Unique codebreaking papers uncovered at Bletchley Park

February 4, 2015 | 11:03

Tags: #alan-turing #bletchley #codebreakers #education #renovation #turing #war

Companies: #bletchley-park #bletchley-park-trust #history

Unique papers relating to the wartime work of code-breaker and polymath Alan Turing have been discovered during refurbishment of Bletchley Park's huts, after having been used as insulation.

The work carried out at Bletchley Park during World War II was instrumental to the Allies' success, and has been credited with ending the war significantly earlier than would have otherwise been the case. Teams of engineers, mathematicians and experts worked together in complete secrecy to break ciphers used to disguise enemy communications - and in doing so invented many of the technologies that make up modern computing as we know it today.

Most famous of these codebreakers is Alan Turing, who built on work by Polish mathematicians to accelerate the cracking of the Enigma cipher. Turing's work was ordered destroyed following the closure of the codebreaking facility at Bletchley Park, and he was forbidden from discussing what he had achieved under the Official Secrets Act. Tragically, Turing died aged 41 from cyanide poisoning following his prosecution for homosexuality - a crime punishable by chemical castration at the time - which was officially ruled a suicide, a ruling his mother long railed against.

While Turing's work was ordered to be destroyed, numerous examples have been found in the years since its declassification - and now a trove of papers has cropped up in an unusual place: the nooks and crannies of the huts where he worked. Constructed at Bletchley Park as temporary accommodation during the war, the huts have been undergoing renovation during which the rare papers were discovered following their use as insulation.

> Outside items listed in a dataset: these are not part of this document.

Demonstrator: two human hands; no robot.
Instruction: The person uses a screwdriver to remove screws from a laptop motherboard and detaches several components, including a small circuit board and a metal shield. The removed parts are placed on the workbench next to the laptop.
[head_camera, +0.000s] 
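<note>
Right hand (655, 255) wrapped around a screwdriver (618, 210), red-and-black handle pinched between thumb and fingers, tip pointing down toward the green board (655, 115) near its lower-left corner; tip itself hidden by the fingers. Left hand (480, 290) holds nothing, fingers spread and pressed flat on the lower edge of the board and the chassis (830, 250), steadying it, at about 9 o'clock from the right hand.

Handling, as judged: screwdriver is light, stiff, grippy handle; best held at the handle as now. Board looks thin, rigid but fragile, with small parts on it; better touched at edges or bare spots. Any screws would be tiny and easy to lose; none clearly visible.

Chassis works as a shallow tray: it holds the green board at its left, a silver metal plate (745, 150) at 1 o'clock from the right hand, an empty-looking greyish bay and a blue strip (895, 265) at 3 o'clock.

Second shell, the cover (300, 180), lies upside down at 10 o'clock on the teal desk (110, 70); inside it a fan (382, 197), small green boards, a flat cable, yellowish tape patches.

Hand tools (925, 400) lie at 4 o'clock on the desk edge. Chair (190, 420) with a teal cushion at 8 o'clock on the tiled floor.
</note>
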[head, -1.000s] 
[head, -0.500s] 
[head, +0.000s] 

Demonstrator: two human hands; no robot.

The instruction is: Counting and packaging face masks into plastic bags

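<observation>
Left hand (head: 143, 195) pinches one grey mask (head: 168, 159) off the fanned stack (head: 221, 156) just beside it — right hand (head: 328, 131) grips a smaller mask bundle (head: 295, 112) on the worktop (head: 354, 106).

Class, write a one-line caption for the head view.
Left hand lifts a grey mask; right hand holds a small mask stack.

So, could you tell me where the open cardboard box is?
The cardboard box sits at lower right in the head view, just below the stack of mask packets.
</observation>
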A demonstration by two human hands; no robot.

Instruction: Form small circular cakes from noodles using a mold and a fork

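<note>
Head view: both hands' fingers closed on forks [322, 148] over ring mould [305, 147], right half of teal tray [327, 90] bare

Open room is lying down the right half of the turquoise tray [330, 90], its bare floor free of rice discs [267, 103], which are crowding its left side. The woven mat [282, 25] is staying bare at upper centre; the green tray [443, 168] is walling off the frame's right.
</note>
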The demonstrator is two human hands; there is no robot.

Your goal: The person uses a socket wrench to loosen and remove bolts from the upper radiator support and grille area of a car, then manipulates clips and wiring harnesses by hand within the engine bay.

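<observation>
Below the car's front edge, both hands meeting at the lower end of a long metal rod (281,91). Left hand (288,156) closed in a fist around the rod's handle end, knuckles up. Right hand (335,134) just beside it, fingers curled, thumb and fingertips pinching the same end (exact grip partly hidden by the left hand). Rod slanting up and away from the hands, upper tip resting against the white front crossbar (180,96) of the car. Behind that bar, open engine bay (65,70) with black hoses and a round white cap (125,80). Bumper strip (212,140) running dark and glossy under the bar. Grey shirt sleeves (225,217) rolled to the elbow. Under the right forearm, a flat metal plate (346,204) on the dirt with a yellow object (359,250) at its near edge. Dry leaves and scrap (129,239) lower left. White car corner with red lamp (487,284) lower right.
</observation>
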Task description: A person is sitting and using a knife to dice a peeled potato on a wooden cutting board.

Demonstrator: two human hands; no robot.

Local paper MK News reports that the papers, now on display at the Bletchley Park Codebreaking Museum, include the only known examples of Turing's Banbury Sheets. Other, less sensitive, material discovered during the renovation include sections of an atlas, a fashion article from a magazine, and a time capsule concealed within one hut's door.

The restored papers and other materials are now on display at Bletchley Park.